A study by Yale researchers has shown that the genetics of the foetus and placenta drive developmental abnormalities, including those that lead to pregnancy loss and autism.

In the US, a birth defect is diagnosed in about 3% of children born every year, according to the Centers for Disease Control and Prevention. Birth defects also occur in most cases of pregnancy loss, and also result in many deaths in the first year of life. The causes are thought to be a complex interplay of environmental and biological factors.

“Mothers often feel that they are responsible for these defects,” explained senior author Dr Harvey Kliman,  Research Scientist at the Department of Obstetrics, Gynecology & Reproductive Services, Yale School of Medicine. “But it’s not their fault. This new research points to the genetics of these children as being the most important cause.”

Dr Kliman and his team examined placental data for nearly 50 sets of identical and non-identical twins. They discovered identical twins had similar numbers of abnormal cell growths called trophoblast inclusions (TIs), which are markers for a number of developmental abnormalities, while non-identical twins showed a markedly different TI count.

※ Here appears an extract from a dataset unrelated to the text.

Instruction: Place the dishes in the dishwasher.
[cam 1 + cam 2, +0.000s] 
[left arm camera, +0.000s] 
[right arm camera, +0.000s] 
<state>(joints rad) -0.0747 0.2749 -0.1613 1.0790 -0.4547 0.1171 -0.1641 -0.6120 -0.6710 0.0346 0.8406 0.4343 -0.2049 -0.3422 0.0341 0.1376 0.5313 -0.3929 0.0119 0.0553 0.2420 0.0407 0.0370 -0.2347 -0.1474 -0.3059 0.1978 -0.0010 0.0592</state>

While identical twins share the same DNA, non-identical twins only share half of their DNA. Identical twins were found to often have the same number of TIs or were within one of having the same TI count. Non-identical twins had TI counts that differed by four or five on average.

“This work suggests that developmental abnormalities are much more likely to be due to the genetics of the child, and not the mother’s fault,” Dr Kliman explained.

The findings were reported in the journal Placenta.  

First author Julia Katz, a former Yale undergraduate and now medical student at Hofstra University, provided the inspiration for the study.

Katz and her brother, Jesse, who was born underweight and with several congenital abnormalities, are non-identical twins. “I had a lot of guilt, growing up, about why my twin had certain conditions that I didn’t,” Katz explained. “I think mothers also tend to blame themselves.”

After a lecture,  Katz approached Dr Kliman and asked him what causes babies to be born undersized, a conversation which led to a discussion about developmental abnormalities and Katz’s desire to find out more about her and her twin’s genetics — including looking at her own placental slides from birth.

It also led Dr Kliman, Katz, and co-author Parker Holzer, a graduate student in the Yale Department of Statistics and Data Science, to conduct the new study.

“Julia’s need to resolve this burden is what propelled our study,” Dr Kliman said. “Hopefully, this finding will help many other people, as well.”

“This experience has shown me that if you have a question, ask it,” Katz added. “And if you don’t get an answer, try to answer it yourself.”

Source: News-Medical.Net

Journal information: Katz, J., et al. (2021) Genetics, not the uterine environment, drive the formation of trophoblast inclusions: Insights from a twin study. Placenta. doi.org/10.1016/j.placenta.2021.04.010.